Aim of the task :: Copy, pictures aside: the lines below from the one that holds "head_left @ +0" through the final line of the listing, both ends included, exactly as they are and nothing else.

Information supplied ::
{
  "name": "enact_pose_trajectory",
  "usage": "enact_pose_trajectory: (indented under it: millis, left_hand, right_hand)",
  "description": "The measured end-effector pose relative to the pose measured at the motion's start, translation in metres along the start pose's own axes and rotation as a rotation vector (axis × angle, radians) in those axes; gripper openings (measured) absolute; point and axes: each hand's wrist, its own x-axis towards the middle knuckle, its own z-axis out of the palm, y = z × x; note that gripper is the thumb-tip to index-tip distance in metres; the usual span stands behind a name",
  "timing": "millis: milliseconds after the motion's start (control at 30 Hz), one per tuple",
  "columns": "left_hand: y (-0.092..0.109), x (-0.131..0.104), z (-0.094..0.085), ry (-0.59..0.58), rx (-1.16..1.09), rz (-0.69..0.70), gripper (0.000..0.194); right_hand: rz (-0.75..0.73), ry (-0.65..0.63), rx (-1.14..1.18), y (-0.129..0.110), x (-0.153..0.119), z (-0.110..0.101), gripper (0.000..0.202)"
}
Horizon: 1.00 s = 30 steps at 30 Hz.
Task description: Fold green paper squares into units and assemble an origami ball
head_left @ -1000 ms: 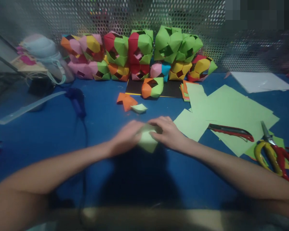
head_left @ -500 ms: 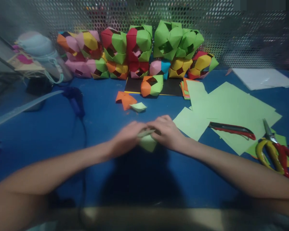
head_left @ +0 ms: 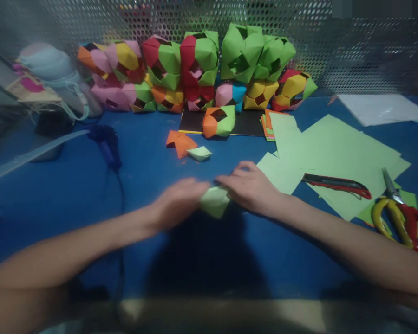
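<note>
A small piece of folded pale green paper is between my two hands, low over the blue table. My left hand is at its left edge, with the fingers smeared by motion. On the paper's right edge, my right hand pinches with thumb and fingers, knuckles bent. Just beyond my hands lie a folded pale green piece and folded orange pieces. Farther back sits an orange and green paper ball with openings in its sides.
Several folded paper balls are stacked against a perforated metal panel. A glue gun with its cord lies left. To the right are pale green sheets, a utility knife and scissors. A bottle stands back left.
My hands have drawn slightly apart, the right one shifting right. The top of the green paper, folded up edge-on before, now shows as a flatter face.
</note>
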Motion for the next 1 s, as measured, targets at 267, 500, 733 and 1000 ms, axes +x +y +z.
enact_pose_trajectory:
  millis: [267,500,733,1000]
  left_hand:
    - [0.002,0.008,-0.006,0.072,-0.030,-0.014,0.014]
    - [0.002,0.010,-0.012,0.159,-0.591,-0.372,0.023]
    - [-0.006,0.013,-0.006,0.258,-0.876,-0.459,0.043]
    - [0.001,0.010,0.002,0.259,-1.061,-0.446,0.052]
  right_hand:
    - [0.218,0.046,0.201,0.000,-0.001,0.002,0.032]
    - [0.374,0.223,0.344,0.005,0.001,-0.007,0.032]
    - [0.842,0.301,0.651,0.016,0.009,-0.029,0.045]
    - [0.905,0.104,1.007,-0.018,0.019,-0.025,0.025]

Response box ::
head_left @ +0 ms: 
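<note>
A small piece of folded pale green paper is between my two hands, low over the blue table. My left hand is at its left edge, with the fingers smeared by motion. On the paper's right edge, my right hand pinches with thumb and fingers, knuckles bent. Just beyond my hands lie a folded pale green piece and folded orange pieces. Farther back sits an orange and green paper ball with openings in its sides.
Several folded paper balls are stacked against a perforated metal panel. A glue gun with its cord lies left. To the right are pale green sheets, a utility knife and scissors. A bottle stands back left.
My hands have drawn slightly apart, the right one shifting right. The top of the green paper, folded up edge-on before, now shows as a flatter face.
</note>
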Motion for the next 1 s, as measured, targets at 267, 500, 733 and 1000 ms, axes +x +y +z.
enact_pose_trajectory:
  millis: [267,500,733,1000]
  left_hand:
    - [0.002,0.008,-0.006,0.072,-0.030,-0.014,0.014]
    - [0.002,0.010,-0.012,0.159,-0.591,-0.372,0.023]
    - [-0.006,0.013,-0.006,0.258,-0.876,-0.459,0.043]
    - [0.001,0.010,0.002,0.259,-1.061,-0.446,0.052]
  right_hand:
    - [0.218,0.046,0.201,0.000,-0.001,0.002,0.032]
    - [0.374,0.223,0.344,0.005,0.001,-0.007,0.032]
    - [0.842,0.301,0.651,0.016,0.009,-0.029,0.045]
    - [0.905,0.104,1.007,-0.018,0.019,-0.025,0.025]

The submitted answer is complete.